Simple ensemble inference workflow.

This example will demonstrate how to run a simple inference workflow to generate a ensemble forecast using one of the built in models of Earth-2 Inference Studio.

In this example you will learn:

  • How to instantiate a built in prognostic model

  • Creating a data source and IO object

  • Select a perturbation method

  • Running a simple built in workflow for ensembling

  • Post-processing results

Set Up#

All workflows inside Earth2Studio require constructed components to be handed to them. In this example, we will use the built in ensemble workflow earth2studio.run.ensemble().

def ensemble(
    time: list[str] | list[datetime] | list[np.datetime64],
    nsteps: int,
    nensemble: int,
    prognostic: PrognosticModel,
    data: DataSource,
    io: IOBackend,
    perturbation: Perturbation,
    batch_size: int | None = None,
    output_coords: CoordSystem = OrderedDict({}),
    device: torch.device | None = None,
) -> IOBackend:
    """Built in ensemble workflow.

    Parameters
    ----------
    time : list[str] | list[datetime] | list[np.datetime64]
        List of string, datetimes or np.datetime64
    nsteps : int
        Number of forecast steps
    nensemble : int
        Number of ensemble members to run inference for.
    prognostic : PrognosticModel
        Prognostic models
    data : DataSource
        Data source
    io : IOBackend
        IO object
    perturbation_method : Perturbation
        Method to perturb the initial condition to create an ensemble.
    batch_size: int, optional
        Number of ensemble members to run in a single batch,
        by default None.
    output_coords: CoordSystem, optional
        IO output coordinate system override, by default OrderedDict({})
    device : torch.device, optional
        Device to run inference on, by default None

    Returns
    -------
    IOBackend
        Output IO object
    """

We need the following:

import os

os.makedirs("outputs", exist_ok=True)
from dotenv import load_dotenv

load_dotenv()  # TODO: make common example prep function

import numpy as np

from earth2studio.data import GFS
from earth2studio.io import ZarrBackend
from earth2studio.models.px import FCN
from earth2studio.perturbation import SphericalGaussian
from earth2studio.run import ensemble

# Load the default model package which downloads the check point from NGC
package = FCN.load_default_package()
model = FCN.load_model(package)

# Instantiate the pertubation method
sg = SphericalGaussian(noise_amplitude=0.15)

# Create the data source
data = GFS()

# Create the IO handler, store in memory
chunks = {"ensemble": 1, "time": 1, "lead_time": 1}
io = ZarrBackend(
    file_name="outputs/03_ensemble_sg.zarr",
    chunks=chunks,
    backend_kwargs={"overwrite": True},
)
/usr/local/lib/python3.10/dist-packages/modulus/models/module.py:360: FutureWarning: You are using `torch.load` with `weights_only=False` (the current default value), which uses the default pickle module implicitly.
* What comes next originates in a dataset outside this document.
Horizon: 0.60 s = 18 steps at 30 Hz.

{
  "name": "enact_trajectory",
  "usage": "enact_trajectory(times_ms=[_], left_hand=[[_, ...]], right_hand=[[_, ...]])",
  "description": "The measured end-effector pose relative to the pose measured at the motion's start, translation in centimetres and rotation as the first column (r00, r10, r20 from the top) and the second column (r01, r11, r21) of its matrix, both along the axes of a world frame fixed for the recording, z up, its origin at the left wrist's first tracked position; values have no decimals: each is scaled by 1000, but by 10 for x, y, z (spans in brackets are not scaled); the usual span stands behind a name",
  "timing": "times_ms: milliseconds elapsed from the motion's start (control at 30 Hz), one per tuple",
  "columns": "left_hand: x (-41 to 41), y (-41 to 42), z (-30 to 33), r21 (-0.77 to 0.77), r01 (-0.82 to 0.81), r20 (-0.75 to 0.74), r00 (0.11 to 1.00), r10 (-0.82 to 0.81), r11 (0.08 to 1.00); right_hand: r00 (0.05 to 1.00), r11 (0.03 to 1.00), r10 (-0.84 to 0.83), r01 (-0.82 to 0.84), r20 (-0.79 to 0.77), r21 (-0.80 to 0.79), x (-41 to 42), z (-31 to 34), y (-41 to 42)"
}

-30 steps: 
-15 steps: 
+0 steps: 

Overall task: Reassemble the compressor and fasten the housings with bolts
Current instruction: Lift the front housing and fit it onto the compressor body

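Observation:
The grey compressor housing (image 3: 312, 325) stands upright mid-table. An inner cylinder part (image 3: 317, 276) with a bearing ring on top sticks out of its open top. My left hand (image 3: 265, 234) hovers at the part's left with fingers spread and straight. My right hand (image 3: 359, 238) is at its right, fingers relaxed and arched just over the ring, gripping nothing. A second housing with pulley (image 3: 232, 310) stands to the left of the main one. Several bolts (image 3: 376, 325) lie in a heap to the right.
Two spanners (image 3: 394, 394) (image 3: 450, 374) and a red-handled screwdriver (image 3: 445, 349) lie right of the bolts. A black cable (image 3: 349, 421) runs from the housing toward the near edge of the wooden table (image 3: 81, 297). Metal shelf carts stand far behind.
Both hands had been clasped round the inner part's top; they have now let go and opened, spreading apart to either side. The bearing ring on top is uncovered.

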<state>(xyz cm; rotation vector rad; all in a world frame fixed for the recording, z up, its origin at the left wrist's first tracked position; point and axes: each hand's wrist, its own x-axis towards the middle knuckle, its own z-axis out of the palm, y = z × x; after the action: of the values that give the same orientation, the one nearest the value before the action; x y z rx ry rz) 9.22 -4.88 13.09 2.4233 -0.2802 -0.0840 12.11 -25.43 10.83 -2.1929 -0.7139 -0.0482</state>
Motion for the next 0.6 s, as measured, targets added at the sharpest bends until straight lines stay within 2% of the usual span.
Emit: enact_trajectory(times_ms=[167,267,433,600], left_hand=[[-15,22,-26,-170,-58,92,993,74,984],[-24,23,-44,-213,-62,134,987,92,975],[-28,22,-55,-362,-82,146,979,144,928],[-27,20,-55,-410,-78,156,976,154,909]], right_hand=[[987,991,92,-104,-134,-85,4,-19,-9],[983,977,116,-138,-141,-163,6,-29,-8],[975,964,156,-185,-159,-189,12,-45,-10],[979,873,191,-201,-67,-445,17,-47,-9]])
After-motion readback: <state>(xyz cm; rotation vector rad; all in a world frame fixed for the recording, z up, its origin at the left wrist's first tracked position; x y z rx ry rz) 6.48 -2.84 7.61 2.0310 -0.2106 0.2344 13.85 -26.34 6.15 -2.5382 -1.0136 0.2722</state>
It is possible to construct malicious pickle data which will execute arbitrary code during unpickling (See https://github.com/pytorch/pytorch/blob/main/SECURITY.md#untrusted-models for more details). In a future release, the default value for `weights_only` will be flipped to `True`. This limits the functions that could be executed during unpickling. Arbitrary objects will no longer be allowed to be loaded via this mode unless they are explicitly allowlisted by the user via `torch.serialization.add_safe_globals`. We recommend you start setting `weights_only=True` for any use case where you don't have full control of the loaded file. Please open an issue on GitHub for any issues related to this experimental feature.
  model_dict = torch.load(

Execute the Workflow#

With all components initialized, running the workflow is a single line of Python code. Workflow will return the provided IO object back to the user, which can be used to then post process. Some have additional APIs that can be handy for post-processing or saving to file. Check the API docs for more information.
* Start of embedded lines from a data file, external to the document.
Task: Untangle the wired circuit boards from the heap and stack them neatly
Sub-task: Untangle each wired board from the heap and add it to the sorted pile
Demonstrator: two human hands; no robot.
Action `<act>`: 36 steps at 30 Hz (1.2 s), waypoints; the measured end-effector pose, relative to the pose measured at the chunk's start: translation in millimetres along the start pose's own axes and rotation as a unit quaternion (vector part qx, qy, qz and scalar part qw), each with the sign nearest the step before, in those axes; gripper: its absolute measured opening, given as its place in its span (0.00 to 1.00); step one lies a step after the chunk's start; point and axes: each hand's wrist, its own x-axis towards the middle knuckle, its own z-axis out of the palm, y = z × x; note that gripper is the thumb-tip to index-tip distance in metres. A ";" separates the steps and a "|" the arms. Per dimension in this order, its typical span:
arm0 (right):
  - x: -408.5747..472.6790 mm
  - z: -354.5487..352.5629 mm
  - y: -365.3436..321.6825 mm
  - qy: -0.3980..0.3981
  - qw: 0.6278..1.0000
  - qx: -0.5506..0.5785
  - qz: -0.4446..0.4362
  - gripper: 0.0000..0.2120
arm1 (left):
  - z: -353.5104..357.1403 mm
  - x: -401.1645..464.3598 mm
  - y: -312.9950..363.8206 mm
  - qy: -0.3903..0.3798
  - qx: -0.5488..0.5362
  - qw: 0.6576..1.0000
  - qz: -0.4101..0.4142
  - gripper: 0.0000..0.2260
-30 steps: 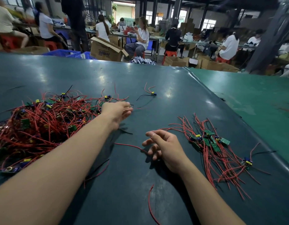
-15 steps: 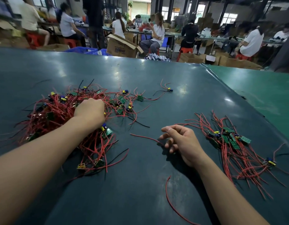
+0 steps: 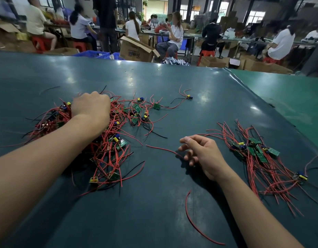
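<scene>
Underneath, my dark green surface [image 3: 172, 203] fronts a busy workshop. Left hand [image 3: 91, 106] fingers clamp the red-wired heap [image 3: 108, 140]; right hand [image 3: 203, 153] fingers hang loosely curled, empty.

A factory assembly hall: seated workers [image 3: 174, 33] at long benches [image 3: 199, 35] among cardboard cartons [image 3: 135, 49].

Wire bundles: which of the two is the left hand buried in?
The big tangled heap on the left; the left hand grips into it. The smaller sorted bundle lies untouched beside the right hand.
</scene>
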 end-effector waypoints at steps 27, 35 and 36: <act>-7.6 -0.6 3.9 0.015 0.996 0.033 -0.081 0.03 | 46.2 -93.8 136.7 -0.061 -0.817 0.573 0.029 0.05; -7.2 -2.5 2.2 -0.001 0.994 -0.019 -0.104 0.04 | 48.9 -92.8 136.8 -0.091 -0.840 0.533 0.032 0.03; -7.1 -2.8 2.1 -0.003 0.994 -0.025 -0.105 0.04 | 49.1 -91.8 137.1 -0.094 -0.849 0.520 0.024 0.02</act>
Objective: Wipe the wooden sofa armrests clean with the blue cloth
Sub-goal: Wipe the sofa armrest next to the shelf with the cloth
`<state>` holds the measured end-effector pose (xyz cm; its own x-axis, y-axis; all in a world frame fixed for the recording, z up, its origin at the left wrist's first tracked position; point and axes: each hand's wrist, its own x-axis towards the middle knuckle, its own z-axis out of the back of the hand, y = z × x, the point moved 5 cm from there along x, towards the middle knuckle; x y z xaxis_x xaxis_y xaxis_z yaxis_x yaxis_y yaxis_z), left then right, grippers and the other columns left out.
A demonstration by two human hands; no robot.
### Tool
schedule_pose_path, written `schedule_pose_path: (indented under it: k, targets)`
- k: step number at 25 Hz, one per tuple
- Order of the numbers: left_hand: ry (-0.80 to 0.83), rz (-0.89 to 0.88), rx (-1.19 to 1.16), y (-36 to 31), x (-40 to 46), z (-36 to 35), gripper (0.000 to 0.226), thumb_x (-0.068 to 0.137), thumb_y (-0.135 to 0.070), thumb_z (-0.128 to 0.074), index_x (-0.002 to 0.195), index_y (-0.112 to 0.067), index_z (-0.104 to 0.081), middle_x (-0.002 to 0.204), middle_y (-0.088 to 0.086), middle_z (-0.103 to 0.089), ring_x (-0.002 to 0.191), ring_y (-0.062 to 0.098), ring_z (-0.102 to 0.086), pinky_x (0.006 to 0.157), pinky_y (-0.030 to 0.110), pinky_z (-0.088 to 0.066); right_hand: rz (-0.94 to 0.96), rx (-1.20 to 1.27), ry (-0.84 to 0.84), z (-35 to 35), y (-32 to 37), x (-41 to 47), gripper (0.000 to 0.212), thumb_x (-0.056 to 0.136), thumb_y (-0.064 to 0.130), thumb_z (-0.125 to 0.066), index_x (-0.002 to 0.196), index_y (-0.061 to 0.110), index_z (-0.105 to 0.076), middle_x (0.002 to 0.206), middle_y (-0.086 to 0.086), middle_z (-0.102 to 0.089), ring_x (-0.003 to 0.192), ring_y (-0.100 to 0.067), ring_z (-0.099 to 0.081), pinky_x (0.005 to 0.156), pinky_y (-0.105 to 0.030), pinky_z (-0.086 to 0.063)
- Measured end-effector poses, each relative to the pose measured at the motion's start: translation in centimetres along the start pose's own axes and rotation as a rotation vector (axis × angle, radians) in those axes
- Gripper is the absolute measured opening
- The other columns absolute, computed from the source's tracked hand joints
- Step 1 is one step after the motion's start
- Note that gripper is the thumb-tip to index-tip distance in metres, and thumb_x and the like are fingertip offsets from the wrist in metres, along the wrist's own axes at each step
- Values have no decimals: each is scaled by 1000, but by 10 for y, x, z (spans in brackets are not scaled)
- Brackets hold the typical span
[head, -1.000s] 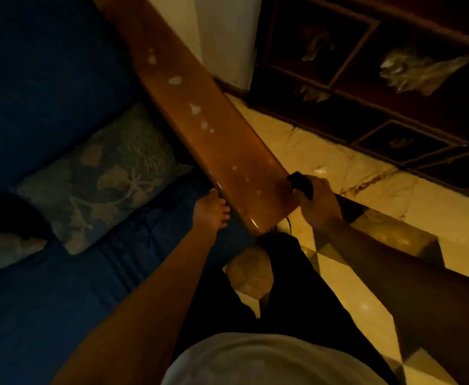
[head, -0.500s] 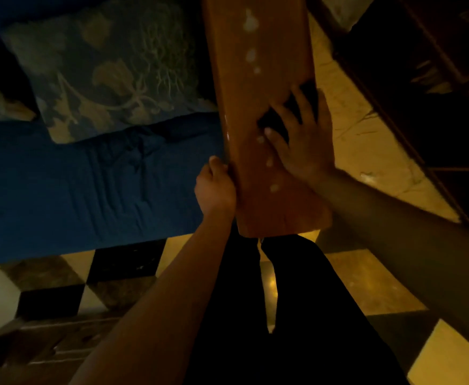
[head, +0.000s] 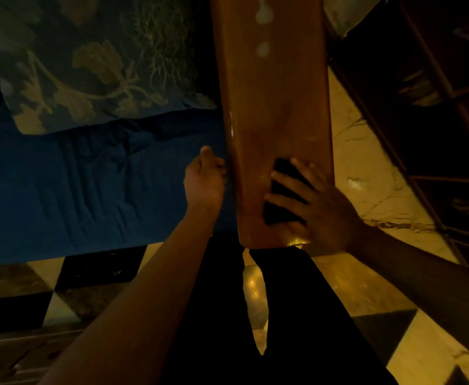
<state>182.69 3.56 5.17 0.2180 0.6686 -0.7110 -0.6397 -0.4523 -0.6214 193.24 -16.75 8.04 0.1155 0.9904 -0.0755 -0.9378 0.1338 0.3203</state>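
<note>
The wooden armrest [head: 275,112] runs from the top of the head view down to its near end in front of me. Pale spots mark its far part. My right hand [head: 315,208] lies flat on the near end, fingers spread over a dark cloth [head: 279,202] pressed against the wood. In this dim light the cloth looks almost black. My left hand [head: 204,182] is curled at the armrest's left edge, beside the sofa seat; whether it grips the edge I cannot tell.
A blue sofa seat [head: 88,184] lies to the left, with a patterned cushion [head: 88,59] on it. Dark wooden furniture [head: 433,107] stands at the right. Below is a chequered tile floor [head: 372,287], and my dark-trousered legs [head: 255,315] stand close to the armrest's end.
My right hand has slid the cloth along the armrest towards me, from the spotted middle to the near end. The left hand stays at the left edge. The view tilted further down.
</note>
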Motion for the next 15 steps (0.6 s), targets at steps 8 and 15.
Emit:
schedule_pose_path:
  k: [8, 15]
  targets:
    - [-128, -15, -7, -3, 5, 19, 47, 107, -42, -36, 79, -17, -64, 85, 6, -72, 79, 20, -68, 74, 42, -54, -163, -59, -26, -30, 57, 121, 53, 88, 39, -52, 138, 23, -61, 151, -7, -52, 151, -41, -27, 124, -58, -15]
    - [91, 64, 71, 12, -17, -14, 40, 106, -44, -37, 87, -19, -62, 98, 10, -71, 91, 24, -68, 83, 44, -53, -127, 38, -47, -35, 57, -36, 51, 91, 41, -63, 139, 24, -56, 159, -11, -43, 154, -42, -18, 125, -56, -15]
For the forecast we will predict for 10 steps (for FCN, this is 60 hours) with 8 ensemble members which will be ran in 2 batches with batch size 4.

nsteps = 10
nensemble = 8
batch_size = 2
io = ensemble(
    ["2024-01-01"],
    nsteps,
    nensemble,
    model,
    data,
    io,
    sg,
    batch_size=batch_size,
    output_coords={"variable": np.array(["t2m", "tcwv"])},
)
2025-01-23 04:38:47.879 | INFO     | earth2studio.run:ensemble:315 - Running ensemble inference!
2025-01-23 04:38:47.880 | INFO     | earth2studio.run:ensemble:323 - Inference device: cuda
2025-01-23 04:38:47.926 | DEBUG    | earth2studio.data.gfs:_fetch_gfs_dataarray:209 - Fetching GFS index file: 2024-01-01 00:00:00 lead 0:00:00

Fetching GFS for 2024-01-01 00:00:00:   0%|          | 0/26 [00:00<?, ?it/s]

2025-01-23 04:38:47.930 | DEBUG    | earth2studio.data.gfs:_fetch_gfs_dataarray:255 - Fetching GFS grib file for variable: u10m at 2024-01-01 00:00:00_0:00:00

Fetching GFS for 2024-01-01 00:00:00:   0%|          | 0/26 [00:00<?, ?it/s]

2025-01-23 04:38:47.958 | DEBUG    | earth2studio.data.gfs:_fetch_gfs_dataarray:255 - Fetching GFS grib file for variable: v10m at 2024-01-01 00:00:00_0:00:00

Fetching GFS for 2024-01-01 00:00:00:   0%|          | 0/26 [00:00<?, ?it/s]

2025-01-23 04:38:47.984 | DEBUG    | earth2studio.data.gfs:_fetch_gfs_dataarray:255 - Fetching GFS grib file for variable: t2m at 2024-01-01 00:00:00_0:00:00

Fetching GFS for 2024-01-01 00:00:00:   0%|          | 0/26 [00:00<?, ?it/s]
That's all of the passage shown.